Task:
Please could you give again the lines from the one holding "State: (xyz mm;" through the final line of the data below, exactly, with no other lines?

Data below:
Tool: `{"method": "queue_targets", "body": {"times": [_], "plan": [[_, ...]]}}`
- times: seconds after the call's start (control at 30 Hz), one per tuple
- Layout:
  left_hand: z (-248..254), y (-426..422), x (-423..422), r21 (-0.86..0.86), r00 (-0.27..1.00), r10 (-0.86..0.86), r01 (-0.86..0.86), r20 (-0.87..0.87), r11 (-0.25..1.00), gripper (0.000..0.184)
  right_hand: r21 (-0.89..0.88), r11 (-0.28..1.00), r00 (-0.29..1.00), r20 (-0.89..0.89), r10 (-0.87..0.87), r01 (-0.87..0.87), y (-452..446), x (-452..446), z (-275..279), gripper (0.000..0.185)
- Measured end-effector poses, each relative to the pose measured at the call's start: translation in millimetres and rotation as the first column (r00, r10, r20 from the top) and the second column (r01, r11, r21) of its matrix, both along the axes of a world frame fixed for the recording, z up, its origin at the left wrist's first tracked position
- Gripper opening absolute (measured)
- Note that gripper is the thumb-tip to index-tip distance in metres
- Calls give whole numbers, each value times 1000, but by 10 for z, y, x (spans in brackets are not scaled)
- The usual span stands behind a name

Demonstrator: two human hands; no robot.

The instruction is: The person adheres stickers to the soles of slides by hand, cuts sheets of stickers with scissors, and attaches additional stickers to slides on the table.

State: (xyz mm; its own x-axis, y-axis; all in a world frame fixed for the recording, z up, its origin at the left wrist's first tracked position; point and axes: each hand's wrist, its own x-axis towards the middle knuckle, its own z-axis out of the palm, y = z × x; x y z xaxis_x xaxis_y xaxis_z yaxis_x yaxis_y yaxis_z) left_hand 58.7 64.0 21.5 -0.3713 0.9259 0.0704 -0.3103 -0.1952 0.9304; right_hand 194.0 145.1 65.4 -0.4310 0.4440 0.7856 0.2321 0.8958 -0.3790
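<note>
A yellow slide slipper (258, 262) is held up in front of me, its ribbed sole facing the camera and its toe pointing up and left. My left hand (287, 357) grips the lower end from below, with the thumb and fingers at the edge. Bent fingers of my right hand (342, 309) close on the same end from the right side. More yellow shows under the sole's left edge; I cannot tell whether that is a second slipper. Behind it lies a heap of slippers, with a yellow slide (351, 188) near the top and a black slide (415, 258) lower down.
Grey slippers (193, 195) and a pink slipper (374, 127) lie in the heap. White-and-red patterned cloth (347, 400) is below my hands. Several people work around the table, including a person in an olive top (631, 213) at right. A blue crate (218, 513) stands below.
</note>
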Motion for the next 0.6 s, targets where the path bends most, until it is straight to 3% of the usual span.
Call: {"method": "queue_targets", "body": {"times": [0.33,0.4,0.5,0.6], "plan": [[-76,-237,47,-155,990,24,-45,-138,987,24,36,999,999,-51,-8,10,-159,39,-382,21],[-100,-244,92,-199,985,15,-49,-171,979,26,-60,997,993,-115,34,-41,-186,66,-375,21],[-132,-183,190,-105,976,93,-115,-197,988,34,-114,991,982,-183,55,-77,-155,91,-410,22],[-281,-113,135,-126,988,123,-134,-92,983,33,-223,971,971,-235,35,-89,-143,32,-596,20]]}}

Result:
State: (xyz mm; its own x-axis, y-axis; all in a world frame fixed for the recording, z up, its origin at the left wrist's first tracked position; point and axes: each hand's wrist, its own x-axis towards the middle knuckle, its own z-axis out of the palm, y = z × x; x y z xaxis_x xaxis_y xaxis_z yaxis_x yaxis_y yaxis_z) left_hand 58.7 64.0 21.5 -0.3713 0.9259 0.0704 -0.3103 -0.1952 0.9304; right_hand 194.0 145.1 65.4 -0.4310 0.4440 0.7856 0.2321 0.8958 -0.3790
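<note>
A yellow slide slipper (258, 262) is held up in front of me, its ribbed sole facing the camera and its toe pointing up and left. My left hand (287, 357) grips the lower end from below, with the thumb and fingers at the edge. Bent fingers of my right hand (342, 309) close on the same end from the right side. More yellow shows under the sole's left edge; I cannot tell whether that is a second slipper. Behind it lies a heap of slippers, with a yellow slide (351, 188) near the top and a black slide (415, 258) lower down.
Grey slippers (193, 195) and a pink slipper (374, 127) lie in the heap. White-and-red patterned cloth (347, 400) is below my hands. Several people work around the table, including a person in an olive top (631, 213) at right. A blue crate (218, 513) stands below.
</note>
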Motion for the next 0.6 s, targets where the path bends most, until it is straight to 3% of the usual span.
Call: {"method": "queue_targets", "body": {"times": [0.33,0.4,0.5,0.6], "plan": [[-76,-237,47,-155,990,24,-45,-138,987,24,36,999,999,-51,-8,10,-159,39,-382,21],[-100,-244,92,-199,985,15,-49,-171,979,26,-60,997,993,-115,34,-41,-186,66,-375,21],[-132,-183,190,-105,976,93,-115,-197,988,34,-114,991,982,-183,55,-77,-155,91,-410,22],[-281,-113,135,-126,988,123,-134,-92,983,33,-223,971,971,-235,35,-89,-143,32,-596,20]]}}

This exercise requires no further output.